Why Do Automatic Updates ALWAYS Eat Up MUCH More HD Space Than Sta

S

Scottbot

Everytime it happens. This morning there was a security update ... said size
was about half a meg.

After the download 4 megs were eaten up.

After the install 40 more megs were used!

This drives me crazy. Feels like MS is trying to get one over on me every
time.
 
R

R. McCarty

There is nothing abnormal or unusual about this. A single Hotfix is going
to create a Uninstall entry in \Windows and also an entry in the $hf_mig$
folder. Plus the download will be saved in \SoftwareDistribution\Download.

No one is trying to get one over on you ( Whatever that means ), it's
simply the way it works.
 
S

Scottbot

Thanks you for the reply.

So you're saying there's nothing unusual about an update that's stated to be
under 1 meg actually causing 44 megs of space to be used on my HD?

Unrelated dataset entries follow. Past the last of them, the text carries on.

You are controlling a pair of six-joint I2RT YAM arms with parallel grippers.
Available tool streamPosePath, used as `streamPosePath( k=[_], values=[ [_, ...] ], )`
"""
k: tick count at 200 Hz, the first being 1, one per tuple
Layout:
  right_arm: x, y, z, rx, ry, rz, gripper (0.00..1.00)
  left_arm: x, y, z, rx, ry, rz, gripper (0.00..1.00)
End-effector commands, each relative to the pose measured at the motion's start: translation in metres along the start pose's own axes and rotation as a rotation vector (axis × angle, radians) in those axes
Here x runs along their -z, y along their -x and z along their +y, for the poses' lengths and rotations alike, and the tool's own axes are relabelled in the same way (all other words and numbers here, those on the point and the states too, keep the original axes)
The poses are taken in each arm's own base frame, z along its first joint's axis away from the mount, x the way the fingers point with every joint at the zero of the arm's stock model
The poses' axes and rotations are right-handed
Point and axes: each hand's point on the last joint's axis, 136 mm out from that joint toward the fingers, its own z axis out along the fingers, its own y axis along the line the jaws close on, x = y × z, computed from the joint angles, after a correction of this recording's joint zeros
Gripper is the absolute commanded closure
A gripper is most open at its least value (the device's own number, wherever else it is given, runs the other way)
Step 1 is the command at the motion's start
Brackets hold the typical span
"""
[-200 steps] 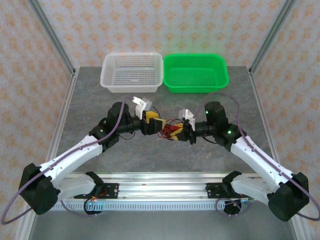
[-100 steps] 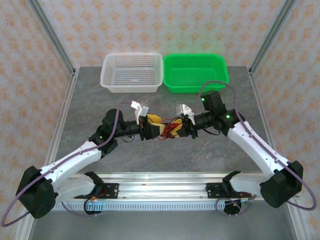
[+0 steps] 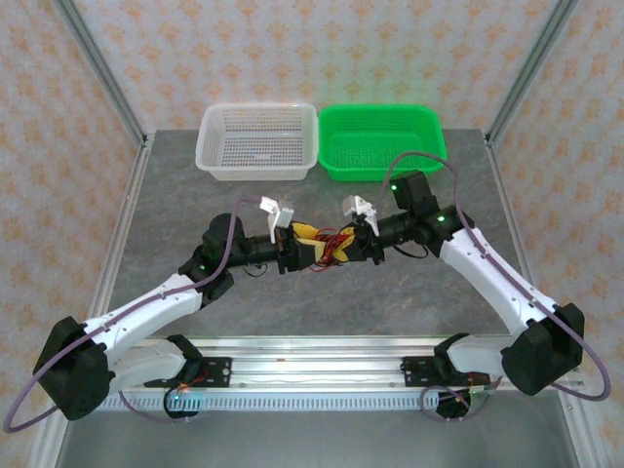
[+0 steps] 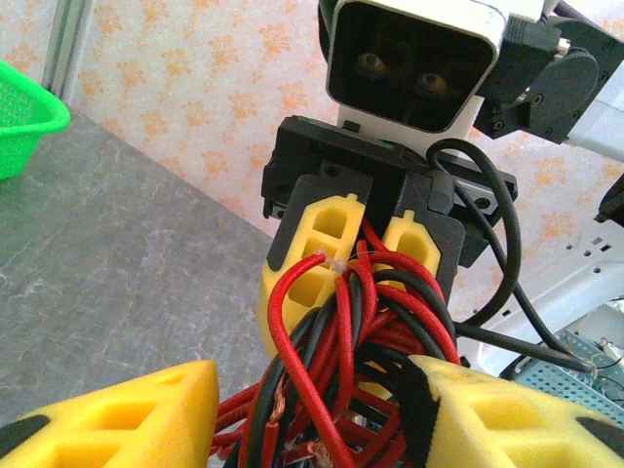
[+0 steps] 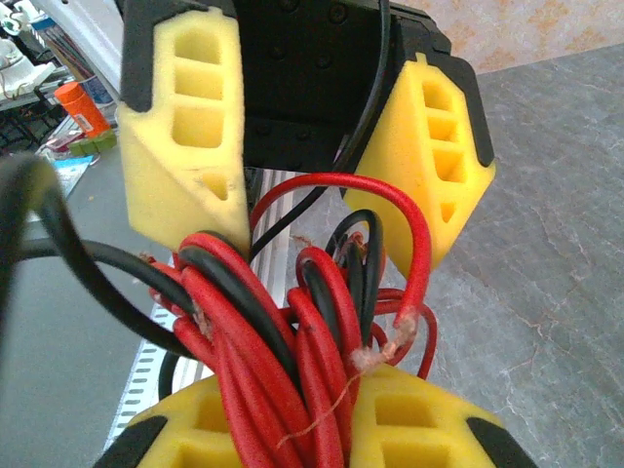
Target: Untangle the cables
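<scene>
Cables [image 5: 292, 322], thin glossy red and black wires with frayed copper ends, bunch over the grey marbled table [image 3: 175, 195]; right gripper [image 5: 322, 414] pinches them between hollow-celled yellow foam pads [image 5: 419, 429], left gripper [image 4: 312, 409] spread wide.

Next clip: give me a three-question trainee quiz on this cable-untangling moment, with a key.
1. True or false: the right gripper is shut on the cables.
2. The cables are: A) red and black, B) blue and white, C) all green.
3. Fill in: the white basket stands ___ of the green basket.
Key: 1 true; 2 A; 3 left.
</scene>
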Motion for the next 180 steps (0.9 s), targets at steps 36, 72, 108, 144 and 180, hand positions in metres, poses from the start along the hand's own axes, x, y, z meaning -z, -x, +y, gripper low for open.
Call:
streamPosePath(
  k=[36,72,108,144,180],
  values=[
    [0.01,0.03,-0.006,0.099,-0.045,-0.051,1.0,0.006,0.006,-0.039,-0.089,-0.111,0.002,0.42],
    [0.012,0.038,0.002,0.115,-0.004,-0.08,1.0,0.0,0.001,-0.034,-0.076,-0.119,0.017,0.47],
    [0.014,0.047,0.013,0.138,0.055,-0.111,1.0,-0.004,0.001,-0.016,-0.094,-0.026,0.027,0.42],
    [0.017,0.049,0.024,0.147,0.097,-0.111,1.0,0.013,0.015,-0.007,-0.19,0.128,-0.006,0.28],
    [0.022,0.046,0.027,0.141,0.119,-0.079,1.0,0.024,0.025,-0.01,-0.243,0.151,-0.035,0.45]
  ],
)
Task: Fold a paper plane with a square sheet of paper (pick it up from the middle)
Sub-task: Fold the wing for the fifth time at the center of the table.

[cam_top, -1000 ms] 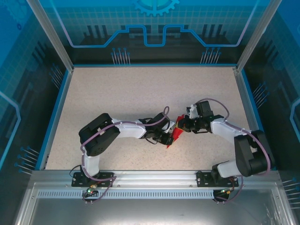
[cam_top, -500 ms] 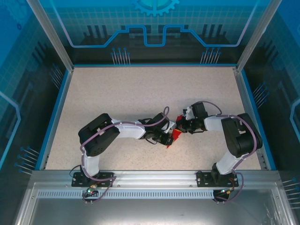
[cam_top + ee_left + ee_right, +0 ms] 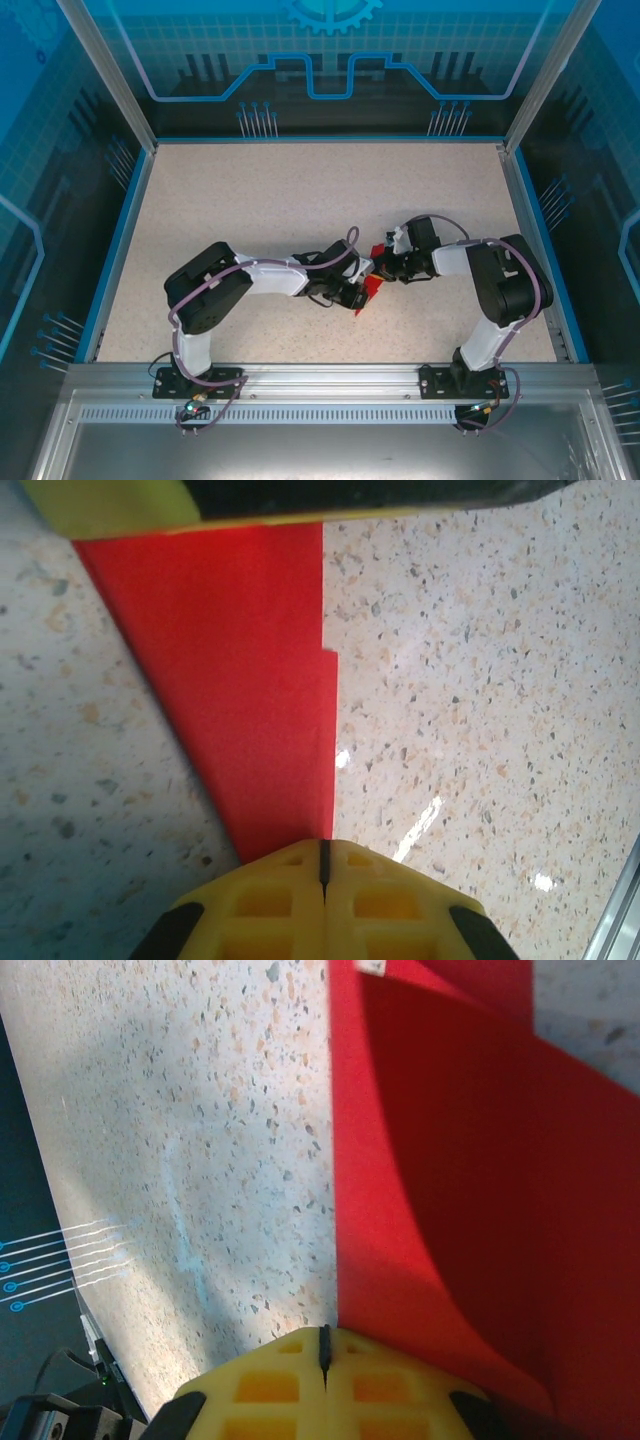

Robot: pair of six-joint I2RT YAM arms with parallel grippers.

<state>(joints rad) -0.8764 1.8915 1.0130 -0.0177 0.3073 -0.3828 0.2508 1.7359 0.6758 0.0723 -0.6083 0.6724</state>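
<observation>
The square sheet of paper [image 3: 372,287] is bright red and folded into a narrow tapering shape just right of the table's middle. My left gripper [image 3: 358,292] reaches it from the left, my right gripper [image 3: 386,268] from the right. In the left wrist view the left gripper [image 3: 323,842] is shut, and the layered red paper [image 3: 250,680] runs out from its tips, its straight edge in line with the jaw seam. The right gripper [image 3: 323,1328] is shut on the paper [image 3: 450,1210], which curves up to its right. A yellow finger [image 3: 120,505] of the right gripper crosses the paper's far end.
The speckled table [image 3: 250,200] lies bare to the left and towards the back. A blue rim [image 3: 115,250] and glass walls fence it in. An aluminium rail [image 3: 320,385] runs along the near edge, where both arm bases stand.
The right arm's elbow has swung in towards the table's middle, and its gripper has edged slightly left with the paper. The left arm has barely moved.
</observation>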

And that's because of some registry entries and saving a copy of itself ?
 
R

R. McCarty

I haven't actually taken the time to count pre/post Hotfix disk space
consumption but what I described to you is how a Hotfix is applied
and the content it creates on the drive. One thing that may account
for the space consumption is a "Restore Point" which Windows will
create prior to applying a hotfix. Sorry I can't provide more exact info.
 
N

Nepatsfan

Scottbot said:
Everytime it happens. This morning there was a security update ... said size
was about half a meg.

After the download 4 megs were eaten up.

After the install 40 more megs were used!

This drives me crazy. Feels like MS is trying to get one over on me every
time.


I'd speculate that the majority of that 40MBs is the restore point that's
automatically created when the update is installed.

Nepatsfan
 
G

Guest

Scottbot said:
Everytime it happens. This morning there was a security update ... said
size
was about half a meg.

After the download 4 megs were eaten up.

After the install 40 more megs were used!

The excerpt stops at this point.